I've had a fairly low point in my training over the last few weeks. I knew it would happen when I started out on this journey and while having a Buddist "accept, acknowledge, right action" attitude and method for dealing with it it still hasn't made it any easier.
I don't want to be overly negative on this blog, but part of my journey has to be the acknowledgement that this isn't easy. It was never going to be and I think I probably thought more of my physical capabilities than I should have.
Perhaps I'd forgotten just how hard those mud runs were last year.
Perhaps I should have not tried to change my running style while stocks also training for my first marathon.

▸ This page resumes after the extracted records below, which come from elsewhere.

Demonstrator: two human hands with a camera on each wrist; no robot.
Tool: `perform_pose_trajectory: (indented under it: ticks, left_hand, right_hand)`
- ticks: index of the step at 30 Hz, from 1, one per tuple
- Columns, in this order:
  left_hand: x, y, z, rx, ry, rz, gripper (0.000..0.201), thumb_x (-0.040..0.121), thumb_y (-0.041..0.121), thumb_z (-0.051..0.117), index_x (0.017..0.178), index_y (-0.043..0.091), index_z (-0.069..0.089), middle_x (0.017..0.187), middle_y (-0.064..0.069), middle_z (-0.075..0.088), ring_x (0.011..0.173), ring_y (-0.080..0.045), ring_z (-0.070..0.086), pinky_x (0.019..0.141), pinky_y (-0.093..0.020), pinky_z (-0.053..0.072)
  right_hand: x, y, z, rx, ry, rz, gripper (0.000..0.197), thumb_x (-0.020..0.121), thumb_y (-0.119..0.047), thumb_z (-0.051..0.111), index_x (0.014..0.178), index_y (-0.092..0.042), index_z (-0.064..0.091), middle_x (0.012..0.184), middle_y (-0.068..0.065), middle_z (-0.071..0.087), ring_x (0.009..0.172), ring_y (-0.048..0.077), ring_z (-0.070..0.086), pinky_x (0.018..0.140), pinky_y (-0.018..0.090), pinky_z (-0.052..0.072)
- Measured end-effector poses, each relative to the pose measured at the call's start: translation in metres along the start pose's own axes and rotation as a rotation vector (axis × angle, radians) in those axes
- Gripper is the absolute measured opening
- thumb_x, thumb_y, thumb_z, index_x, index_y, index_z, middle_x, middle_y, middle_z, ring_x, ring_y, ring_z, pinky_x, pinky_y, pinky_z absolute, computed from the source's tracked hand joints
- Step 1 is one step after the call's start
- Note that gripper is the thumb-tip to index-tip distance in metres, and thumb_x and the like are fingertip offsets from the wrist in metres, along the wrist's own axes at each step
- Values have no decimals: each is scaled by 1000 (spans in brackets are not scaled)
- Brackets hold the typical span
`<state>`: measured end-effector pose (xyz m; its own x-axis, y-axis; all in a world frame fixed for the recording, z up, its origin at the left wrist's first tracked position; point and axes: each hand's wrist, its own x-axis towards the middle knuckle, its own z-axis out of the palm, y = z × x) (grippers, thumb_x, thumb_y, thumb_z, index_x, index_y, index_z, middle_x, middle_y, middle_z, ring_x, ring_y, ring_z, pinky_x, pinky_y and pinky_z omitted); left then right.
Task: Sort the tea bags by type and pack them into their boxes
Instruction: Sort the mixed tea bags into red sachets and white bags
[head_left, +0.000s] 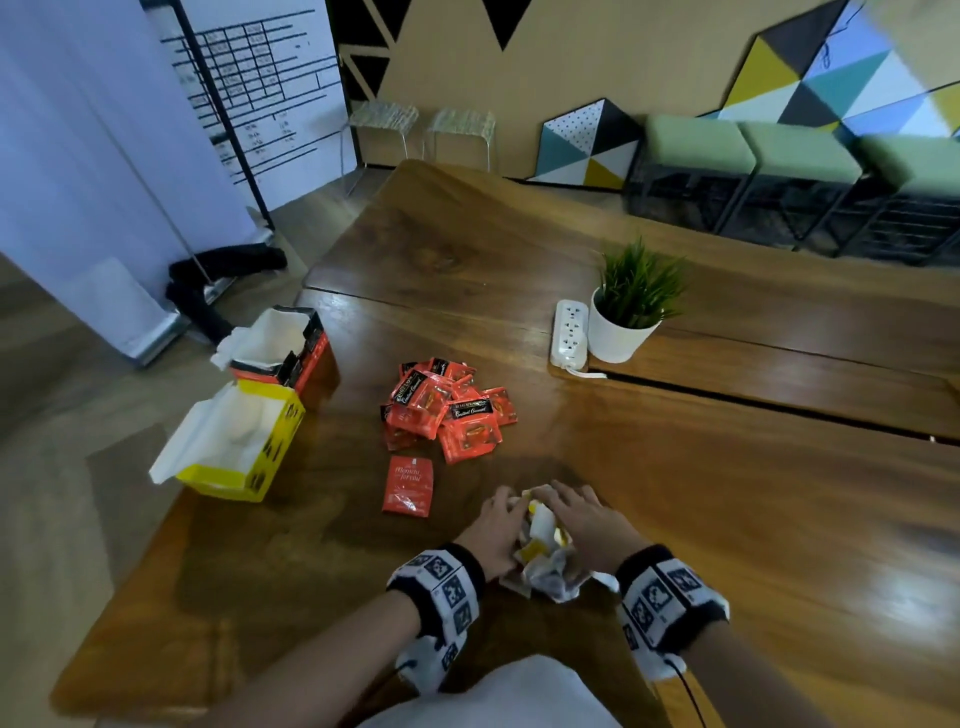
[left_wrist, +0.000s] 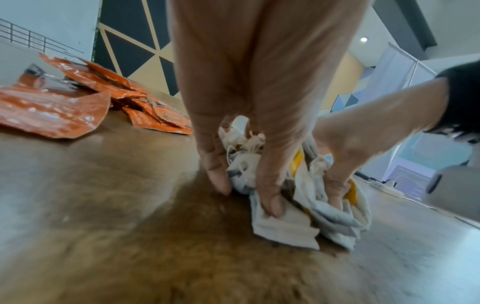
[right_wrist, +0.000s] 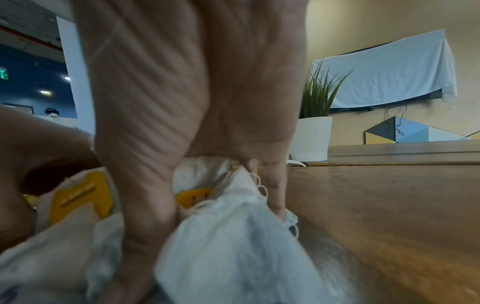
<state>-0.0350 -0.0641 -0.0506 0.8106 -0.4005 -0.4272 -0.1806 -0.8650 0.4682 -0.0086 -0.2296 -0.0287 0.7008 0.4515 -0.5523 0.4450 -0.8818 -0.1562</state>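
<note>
A heap of white tea bags (head_left: 543, 566) with yellow tags lies on the wooden table (head_left: 727, 519) right in front of me. My left hand (head_left: 506, 506) grips the heap from the left, while my right hand (head_left: 563, 501) grips it from the right. In the left wrist view the left thumb (left_wrist: 270, 203) presses on a bag (left_wrist: 285, 226), with the right hand's fingers (left_wrist: 335, 193) dug into the heap. The right wrist view shows bags (right_wrist: 233, 257) between thumb and fingers. Orange packets (head_left: 447, 410) are piled further back; one orange packet (head_left: 409, 486) lies apart. An open yellow box (head_left: 234, 447) and an open orange box (head_left: 283, 348) stand at the left edge.
A potted plant (head_left: 626, 312) and a white power strip (head_left: 570, 332) stand at the back right, beside a slot in the table. The table's left edge runs just beyond the boxes. Stools and wall panels are behind the table.
</note>
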Motion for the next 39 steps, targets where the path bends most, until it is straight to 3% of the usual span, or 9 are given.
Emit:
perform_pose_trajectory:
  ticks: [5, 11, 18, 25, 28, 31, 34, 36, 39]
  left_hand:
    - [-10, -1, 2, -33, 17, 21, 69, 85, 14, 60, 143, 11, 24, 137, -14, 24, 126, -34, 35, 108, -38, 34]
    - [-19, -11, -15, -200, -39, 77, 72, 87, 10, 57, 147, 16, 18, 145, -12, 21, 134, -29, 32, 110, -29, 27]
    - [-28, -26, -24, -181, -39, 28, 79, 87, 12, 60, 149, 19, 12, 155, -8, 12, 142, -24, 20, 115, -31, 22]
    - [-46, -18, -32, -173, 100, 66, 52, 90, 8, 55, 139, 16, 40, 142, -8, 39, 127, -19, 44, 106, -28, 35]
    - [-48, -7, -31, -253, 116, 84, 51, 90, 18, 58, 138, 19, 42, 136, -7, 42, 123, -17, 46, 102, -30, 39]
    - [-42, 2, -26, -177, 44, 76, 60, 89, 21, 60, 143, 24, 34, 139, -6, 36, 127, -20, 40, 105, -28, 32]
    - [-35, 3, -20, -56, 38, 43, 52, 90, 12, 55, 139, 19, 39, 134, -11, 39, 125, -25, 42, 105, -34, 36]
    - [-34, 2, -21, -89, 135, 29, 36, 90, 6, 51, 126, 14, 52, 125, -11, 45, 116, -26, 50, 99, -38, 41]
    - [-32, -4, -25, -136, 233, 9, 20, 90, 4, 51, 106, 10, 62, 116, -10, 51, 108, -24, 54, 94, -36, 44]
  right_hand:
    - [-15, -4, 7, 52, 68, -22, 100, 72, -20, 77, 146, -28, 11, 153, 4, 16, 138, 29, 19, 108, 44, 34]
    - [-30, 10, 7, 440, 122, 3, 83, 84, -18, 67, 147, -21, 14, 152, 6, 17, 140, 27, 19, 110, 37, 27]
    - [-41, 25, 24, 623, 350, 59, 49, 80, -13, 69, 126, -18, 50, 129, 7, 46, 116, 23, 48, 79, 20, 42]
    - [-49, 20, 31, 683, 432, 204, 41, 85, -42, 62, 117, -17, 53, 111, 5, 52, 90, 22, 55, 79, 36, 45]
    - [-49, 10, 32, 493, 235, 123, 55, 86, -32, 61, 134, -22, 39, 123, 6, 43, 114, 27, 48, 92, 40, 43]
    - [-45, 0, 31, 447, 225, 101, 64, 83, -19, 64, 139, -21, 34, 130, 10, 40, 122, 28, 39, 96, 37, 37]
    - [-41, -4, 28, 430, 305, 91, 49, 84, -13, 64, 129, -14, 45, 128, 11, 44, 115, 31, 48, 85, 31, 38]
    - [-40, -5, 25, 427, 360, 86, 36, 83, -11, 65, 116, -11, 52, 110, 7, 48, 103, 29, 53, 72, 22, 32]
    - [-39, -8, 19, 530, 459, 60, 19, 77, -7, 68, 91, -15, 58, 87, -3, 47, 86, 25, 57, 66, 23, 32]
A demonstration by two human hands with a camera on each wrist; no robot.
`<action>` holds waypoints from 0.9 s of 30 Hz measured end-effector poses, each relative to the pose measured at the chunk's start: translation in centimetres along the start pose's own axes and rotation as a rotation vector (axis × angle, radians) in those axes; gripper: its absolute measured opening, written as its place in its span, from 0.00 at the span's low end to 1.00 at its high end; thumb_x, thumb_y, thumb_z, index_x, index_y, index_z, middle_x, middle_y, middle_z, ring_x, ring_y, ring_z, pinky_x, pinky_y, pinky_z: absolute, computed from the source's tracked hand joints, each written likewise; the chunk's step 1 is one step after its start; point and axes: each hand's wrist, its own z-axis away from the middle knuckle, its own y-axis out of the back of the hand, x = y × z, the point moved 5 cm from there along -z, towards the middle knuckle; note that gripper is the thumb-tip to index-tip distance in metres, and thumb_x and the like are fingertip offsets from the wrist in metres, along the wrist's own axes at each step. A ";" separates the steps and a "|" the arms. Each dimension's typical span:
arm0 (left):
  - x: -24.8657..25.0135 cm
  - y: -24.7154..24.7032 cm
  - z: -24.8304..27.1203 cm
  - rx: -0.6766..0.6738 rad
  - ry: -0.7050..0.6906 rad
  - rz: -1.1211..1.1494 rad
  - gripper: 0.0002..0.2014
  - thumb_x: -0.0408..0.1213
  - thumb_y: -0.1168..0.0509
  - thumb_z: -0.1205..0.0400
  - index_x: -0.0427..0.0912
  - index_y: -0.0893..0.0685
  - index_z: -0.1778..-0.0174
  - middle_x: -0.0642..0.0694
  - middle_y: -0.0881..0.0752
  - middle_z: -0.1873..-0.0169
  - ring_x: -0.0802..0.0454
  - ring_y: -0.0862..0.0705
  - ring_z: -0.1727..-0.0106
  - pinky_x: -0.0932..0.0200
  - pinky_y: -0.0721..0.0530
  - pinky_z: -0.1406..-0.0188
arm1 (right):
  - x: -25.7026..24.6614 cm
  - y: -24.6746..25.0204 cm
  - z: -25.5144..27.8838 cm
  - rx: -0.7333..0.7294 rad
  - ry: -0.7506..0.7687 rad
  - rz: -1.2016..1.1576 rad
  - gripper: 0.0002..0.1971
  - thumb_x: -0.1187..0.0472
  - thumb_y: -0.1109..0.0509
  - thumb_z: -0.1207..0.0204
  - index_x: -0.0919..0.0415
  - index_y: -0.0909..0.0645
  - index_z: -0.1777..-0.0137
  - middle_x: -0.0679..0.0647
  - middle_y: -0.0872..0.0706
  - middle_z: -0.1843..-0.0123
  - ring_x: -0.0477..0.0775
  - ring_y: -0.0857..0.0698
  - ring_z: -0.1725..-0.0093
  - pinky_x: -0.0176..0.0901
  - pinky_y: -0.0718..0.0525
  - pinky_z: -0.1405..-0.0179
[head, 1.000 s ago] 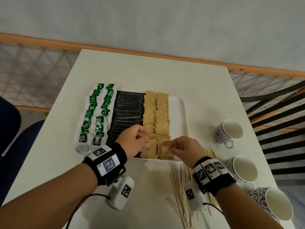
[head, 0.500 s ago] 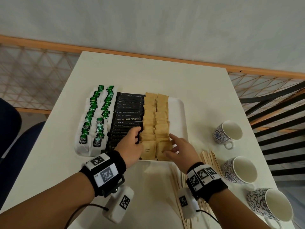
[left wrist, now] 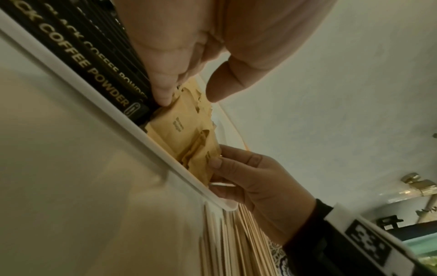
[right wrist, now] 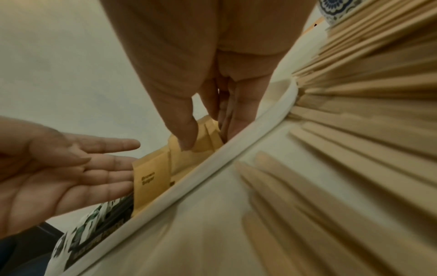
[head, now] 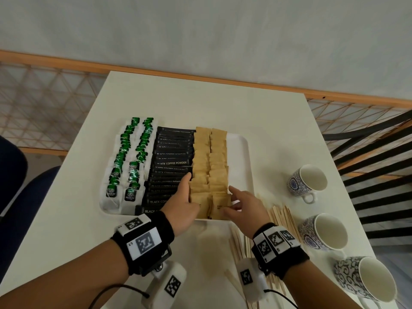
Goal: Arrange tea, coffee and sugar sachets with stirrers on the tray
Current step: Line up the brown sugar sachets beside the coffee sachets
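A white tray [head: 247, 157] holds green tea bags [head: 124, 166] at the left, black coffee sachets [head: 171, 162] in the middle and two columns of brown sugar sachets [head: 209, 157]. My left hand [head: 182, 197] lies with straight fingers along the left side of the sugar columns, over the coffee sachets. In the left wrist view its fingertips [left wrist: 163, 89] touch the sugar sachets [left wrist: 184, 127]. My right hand [head: 245, 204] rests against the right side of the near sugar sachets, with its thumb [right wrist: 184, 130] on the front one. Wooden stirrers [head: 281, 219] lie on the table right of the tray's near corner.
Three patterned cups stand at the table's right side: one far [head: 307, 181], one in the middle [head: 323, 233], one near [head: 365, 282]. More stirrers [head: 238, 244] spread towards the front edge. A dark chair [head: 26, 197] sits left of the table, with railings behind.
A second ago both hands pinched sugar sachets at the near end of the columns. They let go, and their fingers now lie against the two sides of the sugar columns.
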 end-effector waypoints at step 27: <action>3.7 1.7 -3.2 0.058 -0.016 0.030 0.33 0.22 0.45 0.18 0.46 0.46 0.18 0.43 0.42 0.18 0.47 0.42 0.18 0.53 0.38 0.21 | -0.3 1.0 -5.6 0.022 -0.101 -0.009 0.27 0.63 0.39 0.23 0.52 0.32 0.22 0.51 0.24 0.33 0.46 0.21 0.46 0.34 0.23 0.46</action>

I get updates from my friend John who I'm running the marathon with and he's just doing one long run a week. No other runs! I'm thinking that that's not sensible but then he goes and knocks out 20 miles the other day and I can only just managed 10! I'm really chuffed for John and super impressed and I know that I shouldn't compare our performance let alone training plans but my competitive nature can't help but feel frustrated and a bit inadequate in that comparison.
Suffice it to say that I'm genuinely worried about being able to run the whole marathon (oh I'll still do the full distance but I might be walking the second half) but I'm feeling more positive as the event gets closer and I am getting more excited about the desert and refugee camp elements. And helping the refugees is what it's all about isn't it?
Anyway, I entitled this blog post "Dogs" for a reason.
I have recently re-discovered the location is did all my mud run training. It's a local nature reserve with excellent stone chipping paths, hills and I have a good 3.5 mile circuit. If you want to see what it's like, checkout the video I put together of John and I doing a Tough Guy training session around it.
Being a public park and an accessible and beautiful place to visit means that the majority of people there are walking dogs of various kinds.
I have nothing against other people's dogs, though I'm not sure I'm the dog owning type, and mostly their owners are diligent about collecting their waste and putting it away in the provided bins (which cannot be said of the horses and their riders who also use the byways in the park).
The problem I have is with a certain subset of dogs that like to challenge me, a runner, to a competition of "who's top dog".
Most dogs will generally ignore me as I run past, choosing to carry on what they were doing and in some cases actively getting out of the way.
|Image by Lemondridge on Flikr|
I've not been chased, bitten or barked at (well, in an aggressive way at least) but certain dogs, especially the bigger ones though that is not exclusively so, see me coming, work out where I'm running and then actively put themselves in the way!
Some of them are quite subtle about it and will change direction so that we would collide if we both continued in the same direction thus forcing me to change direction and go around them. Generally I don't mind this as they mostly do it with plenty of distance to let me change direction. By and large it is the smaller breeds that do carry out this tactic.
The most annoying type of obstruction is where the larger dogs (mostly labradors I might add) see me coming and, with a challenging glint in third cunning eyes, deliberately turn themselves to stand sideways across my path.
So far I've always been able to swerve out the way at the last minute and on one or two occasions its been the dogs owner, with a curse at the dog, who jumps out the way to let me through. I have benefited tempted to hurdle the dog several times but couldn't face the possibility of accidentally catching it with a shoe.
Any other runners out there experienced this sabotage by dominance challenging dogs and have any advice?